Nombreux sont les souvenirs que Fabrice Lardreau agite dans « Nord absolu », son dernier roman, à paraître dans le sillage de la rentrée littéraire d’automne 2009. Peu drôles, les souvenirs : dans un Etat imaginaire, un leader populiste fort bien nommé Stalitlën est en passe d’être élu président, les élections battent leur plein, la foule manifeste dans la rue, et c’est dans ce cadre que sera scellé le destin de Paul Janüs, présenté comme le personnage principal du roman, et celui de Philip Niels… également présenté comme le personnage principal du roman.
Seule la fin du roman permet de comprendre pleinement pourquoi tout commence et s’achève sur le ton d’un cicérone qui parle à un groupe de touristes. En début de lecture, cependant, c’est une solution commode pour accrocher le lecteur en l’interpellant (usage du « vous ») et lui présenter un pays que, par la force des choses, il ne connaît pas. Cela permet par ailleurs à l’auteur de réaliser un travelling avant, commençant par une vue d’ensemble de la ville de Medisën et aboutissant, sur un ton plus classique écrit à la troisième personne, sur les personnages de Jane et Paul Janüs, bloqués par un contrôle de police.

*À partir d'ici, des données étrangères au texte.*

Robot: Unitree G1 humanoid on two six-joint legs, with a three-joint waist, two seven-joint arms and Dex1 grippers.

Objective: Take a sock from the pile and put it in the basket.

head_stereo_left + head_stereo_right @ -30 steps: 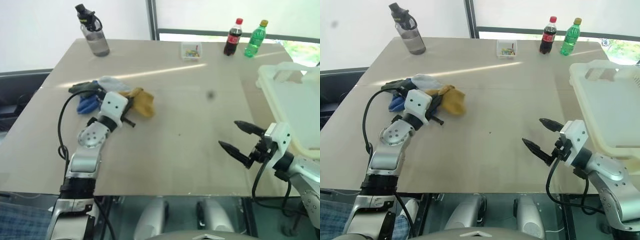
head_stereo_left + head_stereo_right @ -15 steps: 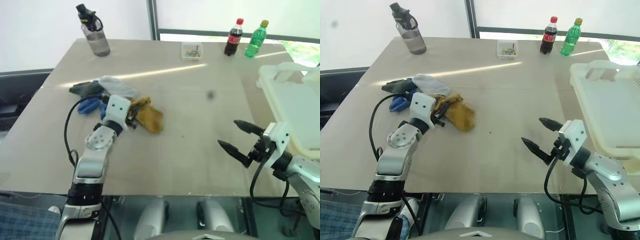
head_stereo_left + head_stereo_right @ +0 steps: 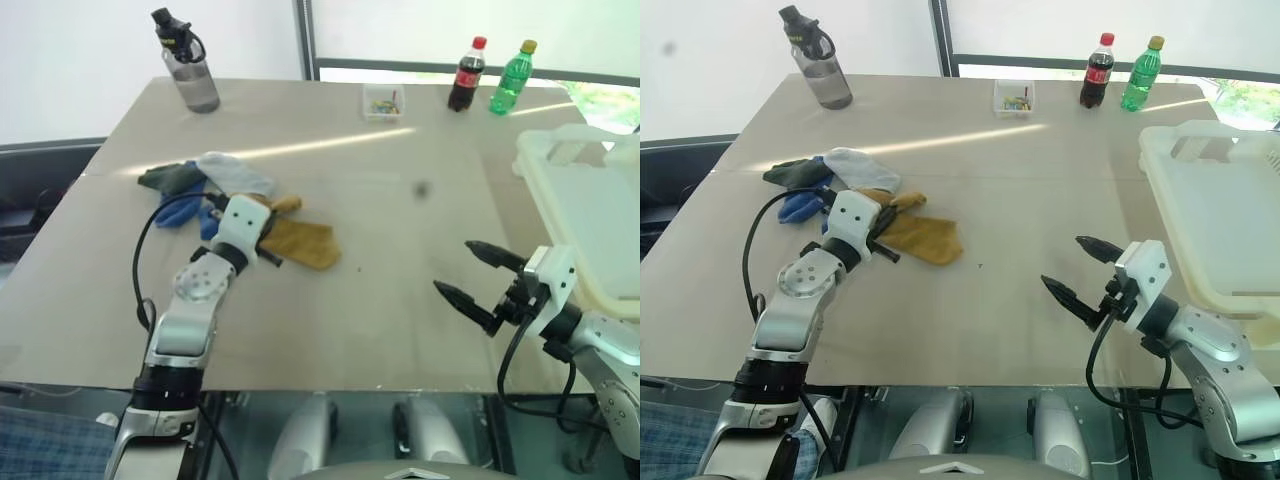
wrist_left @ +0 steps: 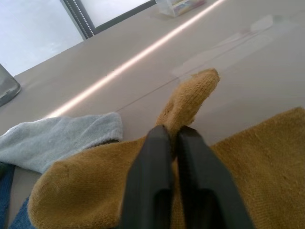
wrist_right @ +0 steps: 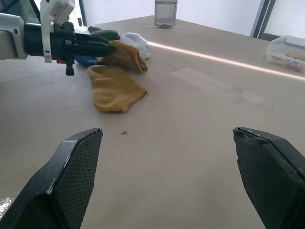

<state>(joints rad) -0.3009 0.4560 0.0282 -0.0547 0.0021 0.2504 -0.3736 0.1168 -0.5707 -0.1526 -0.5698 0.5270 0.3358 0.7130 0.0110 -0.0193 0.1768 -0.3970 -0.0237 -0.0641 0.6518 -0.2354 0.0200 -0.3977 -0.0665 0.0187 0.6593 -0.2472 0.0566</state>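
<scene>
Two yellow socks lie at the near edge of the pile, one flat on the table, one bunched behind it.

- Sock: mustard knit, spread flat just clear of the heap, its heap-side end under the left gripper. Lying apart from the others, it can likely be lifted alone.
- Left gripper: fingers pressed together, low over the yellow knit; in the left wrist view they sit closed on or against the sock, though whether fabric is truly pinched cannot be told.
- Second yellow sock: folded, lying beyond the fingertips, touching the grey sock.
- Pile: blue, light grey and dark socks heaped together on the table's left side.
- Basket: whitish bin at the table's right edge, well apart from the sock; the carry must cross the tabletop.
- Right gripper: jaws spread wide, holding nothing, hovering near the basket, probably waiting.
- Far edge: water bottle, small clear box, cola bottle, green bottle; none in the way.
</scene>
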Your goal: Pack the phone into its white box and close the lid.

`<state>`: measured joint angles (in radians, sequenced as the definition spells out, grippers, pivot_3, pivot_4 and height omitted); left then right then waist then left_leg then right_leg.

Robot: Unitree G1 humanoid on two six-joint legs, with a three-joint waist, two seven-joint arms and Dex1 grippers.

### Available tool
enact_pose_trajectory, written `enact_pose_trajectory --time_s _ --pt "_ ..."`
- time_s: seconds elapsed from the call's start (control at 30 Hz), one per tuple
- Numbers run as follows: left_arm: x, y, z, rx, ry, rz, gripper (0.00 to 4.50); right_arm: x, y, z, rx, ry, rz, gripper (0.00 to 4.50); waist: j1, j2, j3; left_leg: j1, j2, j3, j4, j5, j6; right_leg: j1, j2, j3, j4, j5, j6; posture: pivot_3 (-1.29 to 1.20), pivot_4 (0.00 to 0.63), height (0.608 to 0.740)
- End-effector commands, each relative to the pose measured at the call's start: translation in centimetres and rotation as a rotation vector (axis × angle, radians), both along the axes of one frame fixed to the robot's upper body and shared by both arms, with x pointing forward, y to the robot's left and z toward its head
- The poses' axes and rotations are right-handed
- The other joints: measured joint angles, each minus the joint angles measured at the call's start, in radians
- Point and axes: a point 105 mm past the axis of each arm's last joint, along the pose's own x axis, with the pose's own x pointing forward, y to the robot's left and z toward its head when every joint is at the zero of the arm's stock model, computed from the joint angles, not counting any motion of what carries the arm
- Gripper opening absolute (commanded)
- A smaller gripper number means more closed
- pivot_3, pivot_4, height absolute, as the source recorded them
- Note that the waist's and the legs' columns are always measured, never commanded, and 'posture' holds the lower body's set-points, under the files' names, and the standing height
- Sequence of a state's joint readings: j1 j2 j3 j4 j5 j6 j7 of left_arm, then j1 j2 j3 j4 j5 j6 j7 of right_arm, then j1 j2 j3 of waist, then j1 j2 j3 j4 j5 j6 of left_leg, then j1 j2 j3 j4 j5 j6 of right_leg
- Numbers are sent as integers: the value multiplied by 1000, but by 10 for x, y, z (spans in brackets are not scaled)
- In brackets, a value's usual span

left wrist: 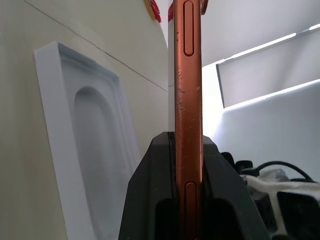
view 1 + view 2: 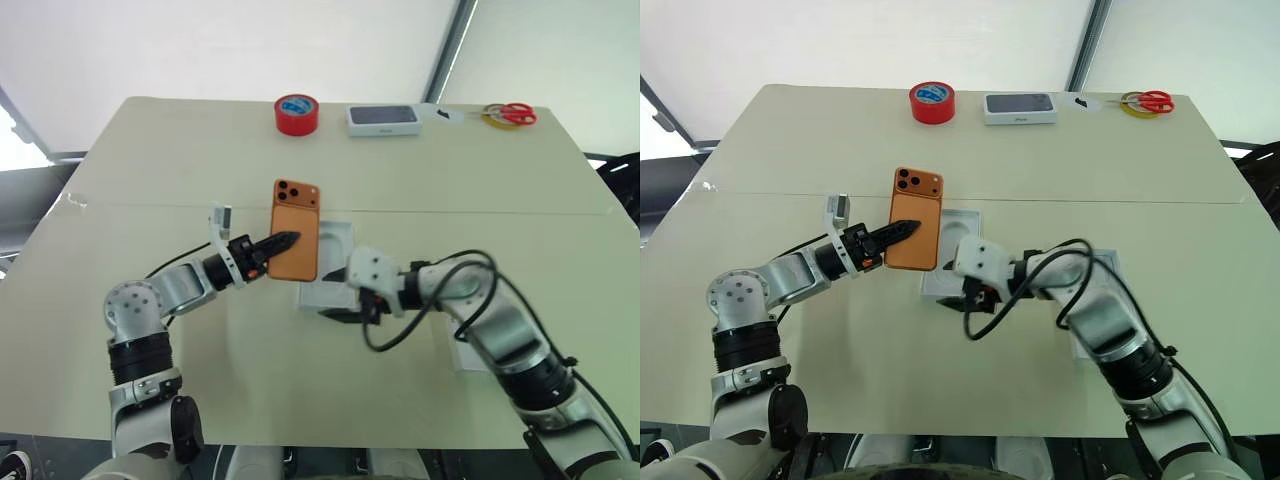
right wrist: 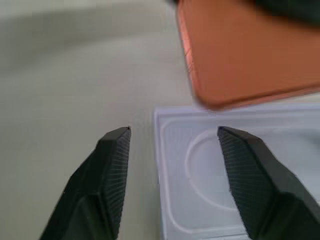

Paul Janüs ? Un personnage bien nommé ! Tout au long du récit, il cultive une ambivalence certaine, une personnalité à deux visages, à l’instar de la divinité romaine. Fondamentalement, il est favorable au candidat Stalitlën – contrairement à Jane, sa compagne de vie. Il s’engage par ailleurs, sans enthousiasme, à parrainer une fille norda – alors que les Nordas, peuple du nord à la société spécifique (religion, culture, population jeune, tout cela présenté dans un collage très théorique), sont, dans la rhétorique du leader populiste, l’ennemi à éliminer. Choisir son camp ? Comme tant de gens de nos jours, il n’en aura pas la force, ou trop tard : c’est le destin qui le rabattra dans le camp de Stalitlën.
Stalitlën porte lui aussi un nom qui suggère au moins deux personnalités. Certes, nous avons affaire à un leader populiste démagogue, désireux de contrôler les arts comme certains de ses modèles, et la campagne électorale en cours, telle que dépeinte par l’auteur, fait penser à celle tenue en France en 2002. Mais le romancier est bien trop fin pour se prêter à un jeu aussi sommaire. Le nom de Stalitlën est suffisamment transparent pour montrer qu’en politique, les extrêmes sont de tous bords. Et ce qu’on lit en filigrane, c’est qu’il arrive que les candidats les moins fréquentables arrivent à la présidence par les voies les plus démocratiques qui soient – que cette démocratie soit réelle ou de façade.
Deux ? On l’a compris, ce roman se nourrit de dualités, de doubles fonds, de jeux entre apparences et réalités. Encore un élément, de structure celui-ci : « Nord absolu » est constitué comme un roman à deux voix alternées, Paul Janüs occupant le devant de la scène des chapitres impairs alors que Philip Niels, héros de la nation, enquête sur son voisin disparu dans les chapitres pairs, écrits à la première personne, dans une ambiance légèrement différente. Deux voix, donc deux histoires… Quel est le fin mot de l’affaire ? Rendez-vous à la fin d’un récit dense qui offre un excellent moment de lecture et parvient à poser, mine de rien, quelques questions sur le monde d’hier et d’aujourd’hui. Cela, et ce n’est pas la moindre des qualités de l’auteur, sans porter de jugement.